YOUR INSTRUCTIONS:
An exact reproduction of all the entries is what the answer must contain.

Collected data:
══════════════════════════════

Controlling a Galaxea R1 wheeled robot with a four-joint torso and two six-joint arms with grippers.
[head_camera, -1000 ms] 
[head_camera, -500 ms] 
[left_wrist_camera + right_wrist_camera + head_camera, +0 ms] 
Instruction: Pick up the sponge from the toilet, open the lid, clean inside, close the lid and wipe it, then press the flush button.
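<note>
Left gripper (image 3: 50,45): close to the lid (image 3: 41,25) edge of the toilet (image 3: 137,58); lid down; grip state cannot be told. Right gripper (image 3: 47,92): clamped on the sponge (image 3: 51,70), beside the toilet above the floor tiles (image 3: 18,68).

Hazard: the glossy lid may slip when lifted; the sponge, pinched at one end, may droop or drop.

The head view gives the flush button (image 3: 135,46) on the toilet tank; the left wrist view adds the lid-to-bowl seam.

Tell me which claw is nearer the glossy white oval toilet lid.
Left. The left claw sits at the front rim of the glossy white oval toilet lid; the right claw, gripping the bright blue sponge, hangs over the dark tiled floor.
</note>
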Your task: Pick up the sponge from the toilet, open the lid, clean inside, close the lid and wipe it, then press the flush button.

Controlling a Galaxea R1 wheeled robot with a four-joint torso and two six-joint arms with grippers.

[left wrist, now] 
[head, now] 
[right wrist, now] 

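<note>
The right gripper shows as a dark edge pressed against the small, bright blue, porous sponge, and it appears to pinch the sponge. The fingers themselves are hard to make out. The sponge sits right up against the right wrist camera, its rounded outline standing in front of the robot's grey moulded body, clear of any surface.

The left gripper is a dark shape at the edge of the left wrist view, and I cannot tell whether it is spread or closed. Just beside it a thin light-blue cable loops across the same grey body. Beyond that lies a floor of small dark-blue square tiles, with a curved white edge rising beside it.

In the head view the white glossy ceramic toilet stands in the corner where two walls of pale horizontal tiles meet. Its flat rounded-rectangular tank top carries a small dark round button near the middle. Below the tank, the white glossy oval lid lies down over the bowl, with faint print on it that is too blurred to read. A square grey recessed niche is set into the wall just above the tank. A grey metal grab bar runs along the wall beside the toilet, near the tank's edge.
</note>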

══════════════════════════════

COMPLETED EXERCISE:
Controlling a Galaxea R1 wheeled robot with a four-joint torso and two six-joint arms with grippers.
[head_camera, -1000 ms] 
[head_camera, -500 ms] 
[left_wrist_camera + right_wrist_camera + head_camera, +0 ms] 
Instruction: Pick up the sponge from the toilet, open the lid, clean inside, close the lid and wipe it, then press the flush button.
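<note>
Left gripper (image 3: 50,45): close to the lid (image 3: 41,25) edge of the toilet (image 3: 137,58); lid down; grip state cannot be told. Right gripper (image 3: 47,92): clamped on the sponge (image 3: 51,70), beside the toilet above the floor tiles (image 3: 18,68).

Hazard: the glossy lid may slip when lifted; the sponge, pinched at one end, may droop or drop.

The head view gives the flush button (image 3: 135,46) on the toilet tank; the left wrist view adds the lid-to-bowl seam.

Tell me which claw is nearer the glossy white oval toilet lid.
Left. The left claw sits at the front rim of the glossy white oval toilet lid; the right claw, gripping the bright blue sponge, hangs over the dark tiled floor.
</note>
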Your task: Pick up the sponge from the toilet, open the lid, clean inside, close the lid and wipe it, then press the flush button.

Controlling a Galaxea R1 wheeled robot with a four-joint torso and two six-joint arms with grippers.

[left wrist, now] 
[head, now] 
[right wrist, now] 

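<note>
The right gripper shows as a dark edge pressed against the small, bright blue, porous sponge, and it appears to pinch the sponge. The fingers themselves are hard to make out. The sponge sits right up against the right wrist camera, its rounded outline standing in front of the robot's grey moulded body, clear of any surface.

The left gripper is a dark shape at the edge of the left wrist view, and I cannot tell whether it is spread or closed. Just beside it a thin light-blue cable loops across the same grey body. Beyond that lies a floor of small dark-blue square tiles, with a curved white edge rising beside it.

In the head view the white glossy ceramic toilet stands in the corner where two walls of pale horizontal tiles meet. Its flat rounded-rectangular tank top carries a small dark round button near the middle. Below the tank, the white glossy oval lid lies down over the bowl, with faint print on it that is too blurred to read. A square grey recessed niche is set into the wall just above the tank. A grey metal grab bar runs along the wall beside the toilet, near the tank's edge.
</note>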

Besides this answer, nothing more is needed.